Choo-Choo Charles Review
The little spider-engine that could not
Indie studios are often the source of whacky concepts because there is less risk if things go off the rails. With small teams and tiny budgets, indie games need not sell nearly as many copies as the big releases. And indie devs often have to come up with something weird just to be noticed amidst the barrage of smaller titles. Choo-Choo Charles is certainly quite a bizarre concept. It is a first-person survival-horror adventure where the main goal is to kill a sentient spider-train (aka Charles). And while many players might find the game appealing because it is unique, it is crudely put together and neither scary nor enjoyable.
You’re a monster hunter who has been given the task to take down Charles, the dangerous spider-train that roams free on the island of Aranearum. After an initial introduction with an old man that helps you get your own train, Charles attacks and the old man bites it. From there it is your job to navigate the island alone and find a way to kill Charles. Thankfully your train has a weapon on it, so once Charles takes enough damage he scurries off and heals. You need to find three supernatural eggs and use them at a specific site to coax Charles into a final battle, one from which he will not flee.
The island of Aranearum has train tracks that encircle it and a few that cut across the middle. Navigation is freeform, and the tracks have forking paths, so you will have to get off and flip levers to travel on the desired route. Your own train can go forward and reverse (no speed setting), and it will automatically stop if you jump off. The island is home to people that give you quests. The main ones relate to the eggs—they’re found in mines, but more on that later. A few provide additional guns for your train, like a rocket launcher and flamethrower. And the rest give you scrap that can be used to upgrade your train’s armor, damage, speed, and repair it if it takes damage from Charles or other threats.

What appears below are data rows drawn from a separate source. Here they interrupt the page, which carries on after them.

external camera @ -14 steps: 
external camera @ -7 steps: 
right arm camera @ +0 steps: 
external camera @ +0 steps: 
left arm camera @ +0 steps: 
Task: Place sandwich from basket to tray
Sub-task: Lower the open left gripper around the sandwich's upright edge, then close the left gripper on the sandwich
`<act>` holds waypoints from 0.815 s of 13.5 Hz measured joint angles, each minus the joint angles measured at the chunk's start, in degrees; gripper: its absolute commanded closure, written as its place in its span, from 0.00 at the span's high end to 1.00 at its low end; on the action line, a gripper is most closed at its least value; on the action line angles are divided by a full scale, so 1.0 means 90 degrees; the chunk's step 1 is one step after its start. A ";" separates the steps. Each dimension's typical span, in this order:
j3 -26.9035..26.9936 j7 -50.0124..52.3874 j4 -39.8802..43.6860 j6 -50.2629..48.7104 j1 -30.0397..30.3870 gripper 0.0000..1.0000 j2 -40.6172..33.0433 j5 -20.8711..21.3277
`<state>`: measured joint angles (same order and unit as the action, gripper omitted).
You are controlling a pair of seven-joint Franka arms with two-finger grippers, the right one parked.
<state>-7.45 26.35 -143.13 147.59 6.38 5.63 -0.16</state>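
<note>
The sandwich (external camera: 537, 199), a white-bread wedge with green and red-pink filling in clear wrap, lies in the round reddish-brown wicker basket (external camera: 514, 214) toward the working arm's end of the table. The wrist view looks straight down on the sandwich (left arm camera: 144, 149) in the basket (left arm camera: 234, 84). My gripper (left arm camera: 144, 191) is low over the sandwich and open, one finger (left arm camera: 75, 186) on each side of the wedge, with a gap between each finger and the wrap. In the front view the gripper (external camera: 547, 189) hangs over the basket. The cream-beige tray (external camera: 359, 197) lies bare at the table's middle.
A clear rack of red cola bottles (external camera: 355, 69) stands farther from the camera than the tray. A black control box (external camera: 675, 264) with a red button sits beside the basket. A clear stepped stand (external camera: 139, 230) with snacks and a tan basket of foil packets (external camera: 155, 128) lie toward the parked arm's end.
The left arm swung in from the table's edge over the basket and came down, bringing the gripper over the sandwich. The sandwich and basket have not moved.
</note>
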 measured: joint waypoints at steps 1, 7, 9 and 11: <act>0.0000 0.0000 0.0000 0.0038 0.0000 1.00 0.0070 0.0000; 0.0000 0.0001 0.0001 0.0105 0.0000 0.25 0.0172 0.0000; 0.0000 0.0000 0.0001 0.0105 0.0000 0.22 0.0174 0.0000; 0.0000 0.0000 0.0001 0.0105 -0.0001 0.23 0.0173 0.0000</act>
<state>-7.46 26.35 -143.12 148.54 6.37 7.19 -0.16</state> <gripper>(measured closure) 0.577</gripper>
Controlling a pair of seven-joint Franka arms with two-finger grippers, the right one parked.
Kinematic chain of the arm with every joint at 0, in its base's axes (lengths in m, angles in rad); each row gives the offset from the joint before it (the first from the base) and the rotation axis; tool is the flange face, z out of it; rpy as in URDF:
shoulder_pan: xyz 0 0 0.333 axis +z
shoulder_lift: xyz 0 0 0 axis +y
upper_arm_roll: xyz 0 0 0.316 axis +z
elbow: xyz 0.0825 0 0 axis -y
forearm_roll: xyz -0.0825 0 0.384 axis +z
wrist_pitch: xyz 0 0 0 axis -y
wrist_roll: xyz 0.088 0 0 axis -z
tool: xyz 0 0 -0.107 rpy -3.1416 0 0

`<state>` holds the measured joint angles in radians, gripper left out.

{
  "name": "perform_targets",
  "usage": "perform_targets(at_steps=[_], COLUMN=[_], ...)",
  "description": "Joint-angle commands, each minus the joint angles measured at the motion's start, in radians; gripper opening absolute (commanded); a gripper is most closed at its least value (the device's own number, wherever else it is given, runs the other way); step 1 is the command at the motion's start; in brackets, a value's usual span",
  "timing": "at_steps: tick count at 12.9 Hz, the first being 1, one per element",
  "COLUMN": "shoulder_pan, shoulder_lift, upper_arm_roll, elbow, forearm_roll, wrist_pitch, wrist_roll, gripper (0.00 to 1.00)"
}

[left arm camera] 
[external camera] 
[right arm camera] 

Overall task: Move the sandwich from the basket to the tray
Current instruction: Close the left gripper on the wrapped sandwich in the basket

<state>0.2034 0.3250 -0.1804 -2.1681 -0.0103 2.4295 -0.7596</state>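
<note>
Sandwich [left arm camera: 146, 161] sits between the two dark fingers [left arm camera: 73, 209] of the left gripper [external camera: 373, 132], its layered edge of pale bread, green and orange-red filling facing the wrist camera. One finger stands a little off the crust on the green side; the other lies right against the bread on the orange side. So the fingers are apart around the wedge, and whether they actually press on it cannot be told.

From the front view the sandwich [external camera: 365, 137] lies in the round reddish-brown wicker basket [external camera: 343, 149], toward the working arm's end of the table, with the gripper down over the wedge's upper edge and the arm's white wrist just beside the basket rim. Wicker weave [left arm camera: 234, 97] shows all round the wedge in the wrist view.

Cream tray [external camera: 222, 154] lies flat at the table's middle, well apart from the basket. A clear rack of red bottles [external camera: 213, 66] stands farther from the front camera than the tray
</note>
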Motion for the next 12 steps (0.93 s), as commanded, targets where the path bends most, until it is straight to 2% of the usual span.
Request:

All the side quests are boring and simple. Most are fetch tasks that feature silly characters with a bit of flavor text to try and add some lore to the world. It is all very crude, although at least they’re often quick to complete. Along the way to quest locations, you can find spare scrap lying about, which is handy because you lose some if you die. Charles shows up relatively infrequently but he kills quickly. He cannot enter structures, so having a navigation strategy, via the overhead map that shows buildings, helps to lower risk. Encounters with Charles while on the train were less common than those on foot.
Tension can rise when you’re roaming the woodland area alone and hear Charles’ train whistle in the distance. Maybe you’ll see him charging across the hill and the music kicks in to let you know a pursuit has begun. Initially it can be unsettling, but the horror element is surprisingly mediocre and quickly loses steam. For starters, Charles can get stuck on the world geometry and the music drowns out his natural spooky train sounds. And dying to Charles is generally not a big deal; you lose a few pieces of scrap and respawn back at your train. Then you can probably complete the quest without issue since Charles will not be around. He seems to randomly roam so luck will play a role while you explore the island.
Charles is not the only threat on the island. A crazy gang of mask wearing fanatics will give chase and unload their shotguns from close range. While you can use the train’s weapons to kill these goons, encounters are usually away from the tracks. Like in the mines, with the eggs, they’ll walk through tunnels and whistle. This seems to be where you’re meant to be stealthy, but it is horribly implemented and rarely works. The fanatics see you from insane distances, even in the dark. Then you must run, and although they’ll chase across the open forests for ages, they get lost in the maze-like mines as you’re just a bit quicker. These masked idiots are silly and annoying, as well as broken sometimes when they get stuck.
Indie titles below $20 USD come with lower presentation expectations but the visuals in Choo-Choo Charles compare poorly to games that are now over two decades old. Interiors are featureless. Character models (with no lip syncing) are hideous. Charles will clip through buildings when you’re hiding inside them. The world geometry is simple, with repeating trees and bland woodland paths. Even the setting is cliché, with fog and stormy weather, although adequate for its purposes. There is no artistic flair or unique presentation style to be found here. The only things that get a pass mark are your own train (with custom paint colors) and Charles.
But Choo-Choo Charles’ ugly visuals are not the reason why it is a poor experience. The game is just boring, even though it is quite short. Completing it, and doing all of the uninteresting fetch quests, will take just over two hours, and that includes dying a few times. The crudity of the entire adventure is draining and it gets old quickly. It is not scary and only occasionally tense as you hear Charles’s distant whistle while away from shelter. And yet, while awful, there is something intriguing under all this mess—a simple template of an upgradable mobile home and an unpredictable threat. If a sequel had wholesale changes and many, many refinements, it might be worth playing. But that, as they say, is a long way down the track.